Как ни странно, но труппа состояла всего из четырех персоналий. Случай, надо признать, уникальный. Дело в том, что единственное зеркало, украшающее собой комнату недавно овдовевшего Василия Полупалова, было подарено ему под Новый год (то есть месяца три назад) другом детства Семеном. Распаковывали и обмывали покупку вчетвером: хозяин, даритель, Леонид Витальевич и Егорка. И вот с тех самых пор, кроме них, в зеркале этом не отразилась еще ни одна зараза.
За истекшие три месяца Семен заходил к Василию дважды, Егорка — единожды, а вот Леонид Витальевич Арчеда — пропал бесследно. В конце концов его зеркальный двойник не на шутку встревожился и просто вынужден был задать себе вопрос: а жив ли, собственно, тот человек, которого он отражает? Тем более что разговоры во время обмывания подарка, помнится, велись самые зловещие.
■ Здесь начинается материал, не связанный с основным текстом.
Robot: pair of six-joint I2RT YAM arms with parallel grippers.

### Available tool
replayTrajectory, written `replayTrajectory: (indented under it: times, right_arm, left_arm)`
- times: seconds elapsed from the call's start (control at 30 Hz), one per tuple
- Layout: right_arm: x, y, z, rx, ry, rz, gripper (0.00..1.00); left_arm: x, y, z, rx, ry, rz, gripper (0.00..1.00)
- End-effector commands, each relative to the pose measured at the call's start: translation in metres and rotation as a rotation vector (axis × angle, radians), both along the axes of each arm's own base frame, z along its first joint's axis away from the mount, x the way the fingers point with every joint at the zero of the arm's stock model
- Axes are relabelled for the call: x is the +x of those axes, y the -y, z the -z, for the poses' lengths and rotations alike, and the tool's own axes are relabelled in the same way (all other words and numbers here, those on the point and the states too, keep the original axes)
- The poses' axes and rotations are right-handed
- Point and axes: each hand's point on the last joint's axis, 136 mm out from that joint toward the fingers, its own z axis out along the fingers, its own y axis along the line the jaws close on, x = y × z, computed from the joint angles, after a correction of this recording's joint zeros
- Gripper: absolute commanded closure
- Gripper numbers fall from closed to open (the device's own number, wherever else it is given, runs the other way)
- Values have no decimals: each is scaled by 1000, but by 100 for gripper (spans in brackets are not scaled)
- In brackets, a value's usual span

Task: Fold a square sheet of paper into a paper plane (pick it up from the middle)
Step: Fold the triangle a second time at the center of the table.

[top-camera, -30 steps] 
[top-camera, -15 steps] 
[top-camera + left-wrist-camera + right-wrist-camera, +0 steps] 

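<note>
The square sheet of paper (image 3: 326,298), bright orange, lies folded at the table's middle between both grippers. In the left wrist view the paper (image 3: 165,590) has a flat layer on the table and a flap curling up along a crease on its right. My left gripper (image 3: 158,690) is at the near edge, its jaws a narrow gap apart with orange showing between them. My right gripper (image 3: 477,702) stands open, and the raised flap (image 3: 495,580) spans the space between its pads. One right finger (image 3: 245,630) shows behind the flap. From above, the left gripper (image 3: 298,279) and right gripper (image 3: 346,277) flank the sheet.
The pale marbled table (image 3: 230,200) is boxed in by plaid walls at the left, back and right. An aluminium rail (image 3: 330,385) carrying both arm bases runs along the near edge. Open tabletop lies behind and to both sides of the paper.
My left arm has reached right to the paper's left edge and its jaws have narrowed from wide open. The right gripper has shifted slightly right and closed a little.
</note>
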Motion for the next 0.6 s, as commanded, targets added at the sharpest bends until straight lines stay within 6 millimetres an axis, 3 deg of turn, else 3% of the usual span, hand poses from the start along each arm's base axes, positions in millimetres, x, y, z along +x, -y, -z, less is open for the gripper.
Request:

Очертя голову, кинулся искать Арчеду по всему зазеркалью. Предприятие довольно рискованое, особенно если учесть, что узлом сети оповещения, которую здесь еще величают аукалкой, является именно зеркало, но не персоналия. Иными словами, если ты болтаешься неизвестно где, а тут твой выход, то тебя даже предупредить об этом не сумеют. В лучшем случае, кто‑нибудь из товарищей выручит, подменит, в худшем — ахнуть не успеешь, как возьмут на твое место новичка. Тем более что желающих — пруд пруди.
Потому‑то персоналии и предпочитают даже в свободное от отражаловки время держаться поближе к своему павильону.